_Goal of the exercise_. Every record must come back unchanged, apart from the pictures, which are dropped.

[Saved data entries]
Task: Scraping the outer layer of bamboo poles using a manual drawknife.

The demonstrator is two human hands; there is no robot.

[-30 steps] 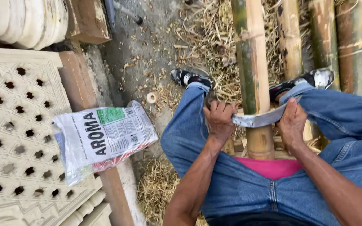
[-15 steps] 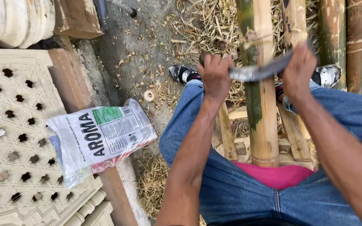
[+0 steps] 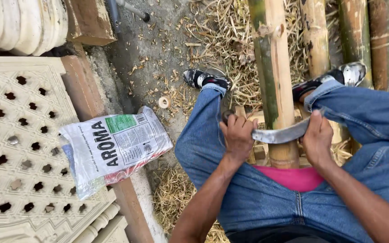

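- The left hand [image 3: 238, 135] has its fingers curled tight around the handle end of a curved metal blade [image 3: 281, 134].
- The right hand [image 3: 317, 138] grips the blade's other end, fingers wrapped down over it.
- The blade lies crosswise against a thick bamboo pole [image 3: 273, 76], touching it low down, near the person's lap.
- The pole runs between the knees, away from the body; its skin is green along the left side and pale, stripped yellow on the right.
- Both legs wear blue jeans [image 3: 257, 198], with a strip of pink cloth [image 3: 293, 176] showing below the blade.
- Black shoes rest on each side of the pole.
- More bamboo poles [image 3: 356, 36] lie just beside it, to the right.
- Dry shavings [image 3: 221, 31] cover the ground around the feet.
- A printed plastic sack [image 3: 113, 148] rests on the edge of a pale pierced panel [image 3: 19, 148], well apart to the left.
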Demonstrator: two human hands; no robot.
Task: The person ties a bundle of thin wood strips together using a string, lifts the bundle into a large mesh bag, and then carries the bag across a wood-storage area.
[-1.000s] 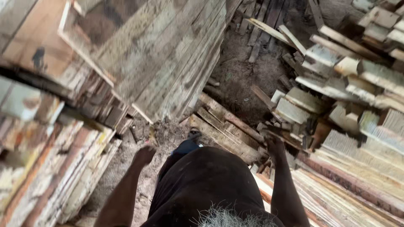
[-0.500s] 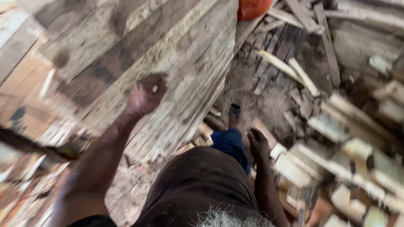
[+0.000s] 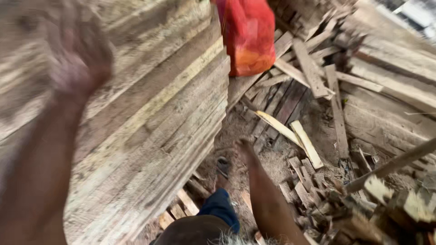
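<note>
My left hand (image 3: 79, 59) is raised high at the left, blurred, over the top of a tall stack of rough wooden planks (image 3: 154, 122). I cannot tell whether it touches the wood or how its fingers lie. My right hand (image 3: 245, 152) hangs low in the middle, above the sawdust ground, with nothing seen in it. My foot in a sandal (image 3: 222, 170) stands on the ground beside the stack's corner.
A red sack (image 3: 247, 34) rests at the top centre behind the stack. Loose boards and offcuts (image 3: 309, 140) litter the ground to the right. More plank piles (image 3: 390, 86) rise at the far right, with a thin pole (image 3: 390, 165) slanting across.
My left hand has risen from hip height to the top of the plank stack. The view has swung upward and forward, bringing the red sack into sight. My right hand stays low.
</note>
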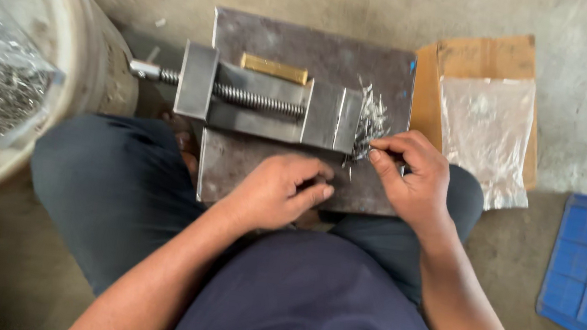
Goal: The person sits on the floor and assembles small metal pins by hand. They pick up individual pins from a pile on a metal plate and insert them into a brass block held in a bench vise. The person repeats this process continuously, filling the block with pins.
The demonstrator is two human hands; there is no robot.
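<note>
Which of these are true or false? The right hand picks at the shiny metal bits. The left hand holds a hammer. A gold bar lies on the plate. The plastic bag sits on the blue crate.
1. The right hand picks at the thin metal pieces: true.
2. The left hand holds a hammer: false; it rests curled on the steel plate, no hammer seen.
3. A gold bar lies beside the vise: true.
4. The plastic bag sits on the blue crate: false; it lies on cardboard.

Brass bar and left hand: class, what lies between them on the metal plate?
In the head view, the steel vise with its threaded screw lies between the brass bar and the left hand.
</note>
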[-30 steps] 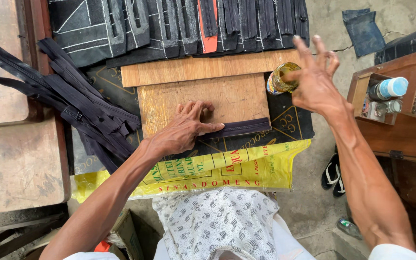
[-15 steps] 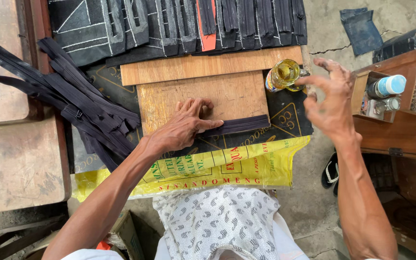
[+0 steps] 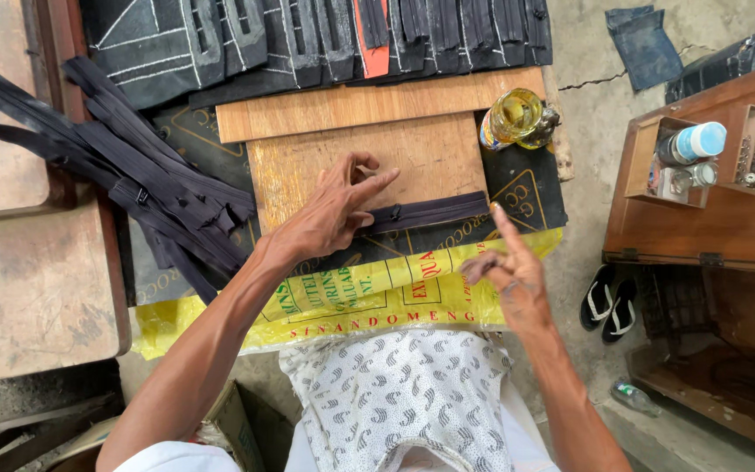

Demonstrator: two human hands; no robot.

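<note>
Left hand (image 3: pixel 329 214) flat on the wooden board (image 3: pixel 434 153), fingers spread, pressing down one end of a black zipper strip (image 3: pixel 430 211) that lies along the board's near edge. Right hand (image 3: pixel 504 271) hovers just off the strip's other end, index finger out w/ a dark smear on the tip, other fingers curled, holding nothing. Jar of yellowish liquid (image 3: pixel 516 118) sits at the board's far right corner. Judging by the pile of zippers (image 3: pixel 133 175) on the left, only one strip's in hand; plenty left to do.
</note>
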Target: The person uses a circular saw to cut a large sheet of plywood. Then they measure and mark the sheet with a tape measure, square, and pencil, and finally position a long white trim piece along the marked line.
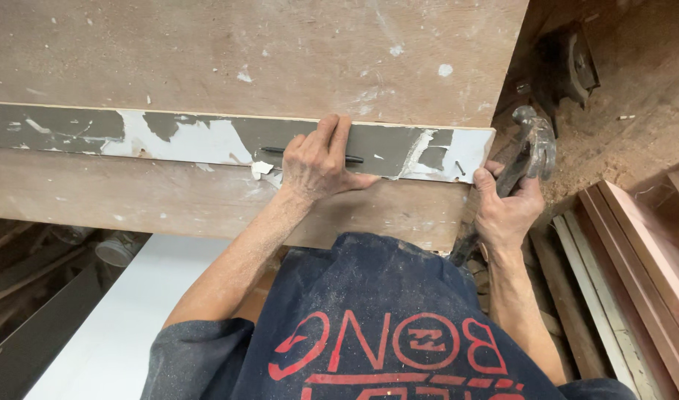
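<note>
While the left hand [321, 164] lies flat, fingers spread, on a long grey-coated wooden strip with flaking white patches [206, 137], the right hand [506, 211] is clenched round the handle of a dark steel claw hammer [528, 148], whose head hangs just past the strip's right end.

Item: the strip. It runs left to right across a broad brown plywood desk [243, 52], lying flat on it, with its right end at the desk's corner. A thin dark nail or pencil-like rod [276, 150] rests on the strip, partly under the left fingers; which of the two it is cannot be told.

Item: step in hand, as judged. The strip is being steadied in position, the hammer held ready but not raised. The next move would seem to call for firm pressure from the left hand so the strip does not slide, and fingers kept away from the striking point.

Item: containers. A pale round can or tub [117, 250] lies on its side in the clutter below the desk's left edge; its contents are not visible.

Item: surroundings. Reddish and pale timber lengths [636, 259] are stacked at the right, on a sawdust-covered floor [636, 81]. A white flat panel [125, 318] sits below the desk.
</note>
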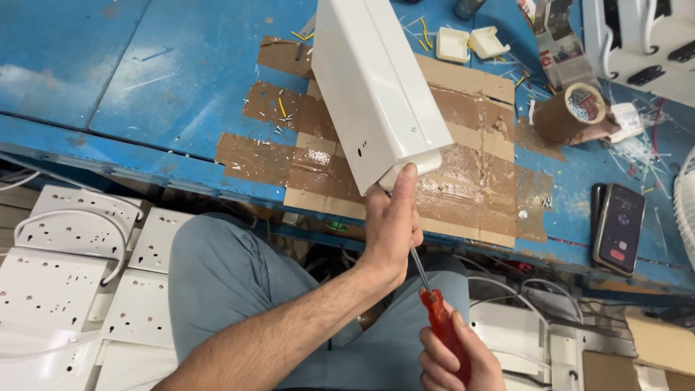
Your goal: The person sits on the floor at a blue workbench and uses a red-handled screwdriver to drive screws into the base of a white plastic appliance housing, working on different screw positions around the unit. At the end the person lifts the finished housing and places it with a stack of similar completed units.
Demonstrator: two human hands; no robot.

_Your solution_.
Task: Scraping the outer layer of bamboo poles using a manual drawknife.

The demonstrator is two human hands; there is no robot.

[-30 steps] 
[-15 steps] 
[+0 steps] 

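- The left hand [image 3: 238, 135] has its fingers curled tight around the handle end of a curved metal blade [image 3: 281, 134].
- The right hand [image 3: 317, 138] grips the blade's other end, fingers wrapped down over it.
- The blade lies crosswise against a thick bamboo pole [image 3: 273, 76], touching it low down, near the person's lap.
- The pole runs between the knees, away from the body; its skin is green along the left side and pale, stripped yellow on the right.
- Both legs wear blue jeans [image 3: 257, 198], with a strip of pink cloth [image 3: 293, 176] showing below the blade.
- Black shoes rest on each side of the pole.
- More bamboo poles [image 3: 356, 36] lie just beside it, to the right.
- Dry shavings [image 3: 221, 31] cover the ground around the feet.
- A printed plastic sack [image 3: 113, 148] rests on the edge of a pale pierced panel [image 3: 19, 148], well apart to the left.
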Demonstrator: two human hands; no robot.
Task: The person ties a bundle of thin wood strips together using a string, lifts the bundle into a large mesh bag, and then carries the bag across a wood-storage area.
[-1.000s] 
[-0.500s] 
[+0.000s] 
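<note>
My left hand (image 3: 79, 59) is raised high at the left, blurred, over the top of a tall stack of rough wooden planks (image 3: 154, 122). I cannot tell whether it touches the wood or how its fingers lie. My right hand (image 3: 245, 152) hangs low in the middle, above the sawdust ground, with nothing seen in it. My foot in a sandal (image 3: 222, 170) stands on the ground beside the stack's corner.
A red sack (image 3: 247, 34) rests at the top centre behind the stack. Loose boards and offcuts (image 3: 309, 140) litter the ground to the right. More plank piles (image 3: 390, 86) rise at the far right, with a thin pole (image 3: 390, 165) slanting across.
My left hand has risen from hip height to the top of the plank stack. The view has swung upward and forward, bringing the red sack into sight. My right hand stays low.
</note>
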Goal: The person sits on the floor and assembles small metal pins by hand. They pick up individual pins from a pile on a metal plate and insert them into a brass block held in a bench vise. The person repeats this process continuously, filling the block with pins.
The demonstrator is two human hands; there is no robot.
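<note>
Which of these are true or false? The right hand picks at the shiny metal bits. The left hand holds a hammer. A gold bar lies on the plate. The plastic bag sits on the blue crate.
1. The right hand picks at the thin metal pieces: true.
2. The left hand holds a hammer: false; it rests curled on the steel plate, no hammer seen.
3. A gold bar lies beside the vise: true.
4. The plastic bag sits on the blue crate: false; it lies on cardboard.

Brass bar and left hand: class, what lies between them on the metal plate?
In the head view, the steel vise with its threaded screw lies between the brass bar and the left hand.
</note>
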[-30 steps] 
[-15 steps] 
[+0 steps] 

Demonstrator: two human hands; no robot.

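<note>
Left hand (image 3: pixel 329 214) flat on the wooden board (image 3: pixel 434 153), fingers spread, pressing down one end of a black zipper strip (image 3: pixel 430 211) that lies along the board's near edge. Right hand (image 3: pixel 504 271) hovers just off the strip's other end, index finger out w/ a dark smear on the tip, other fingers curled, holding nothing. Jar of yellowish liquid (image 3: pixel 516 118) sits at the board's far right corner. Judging by the pile of zippers (image 3: pixel 133 175) on the left, only one strip's in hand; plenty left to do.
</note>
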Target: The person uses a circular saw to cut a large sheet of plywood. Then they measure and mark the sheet with a tape measure, square, and pencil, and finally position a long white trim piece along the marked line.
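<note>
While the left hand [321, 164] lies flat, fingers spread, on a long grey-coated wooden strip with flaking white patches [206, 137], the right hand [506, 211] is clenched round the handle of a dark steel claw hammer [528, 148], whose head hangs just past the strip's right end.

Item: the strip. It runs left to right across a broad brown plywood desk [243, 52], lying flat on it, with its right end at the desk's corner. A thin dark nail or pencil-like rod [276, 150] rests on the strip, partly under the left fingers; which of the two it is cannot be told.

Item: step in hand, as judged. The strip is being steadied in position, the hammer held ready but not raised. The next move would seem to call for firm pressure from the left hand so the strip does not slide, and fingers kept away from the striking point.

Item: containers. A pale round can or tub [117, 250] lies on its side in the clutter below the desk's left edge; its contents are not visible.

Item: surroundings. Reddish and pale timber lengths [636, 259] are stacked at the right, on a sawdust-covered floor [636, 81]. A white flat panel [125, 318] sits below the desk.
</note>
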Your goal: The person sits on the floor at a blue workbench and uses a red-handled screwdriver to drive screws into the base of a white plastic appliance housing, working on different screw positions around the unit. At the end the person lifts the finished housing and places it with a stack of similar completed units.
Demonstrator: two human hands; no robot.

There is no more to this exercise.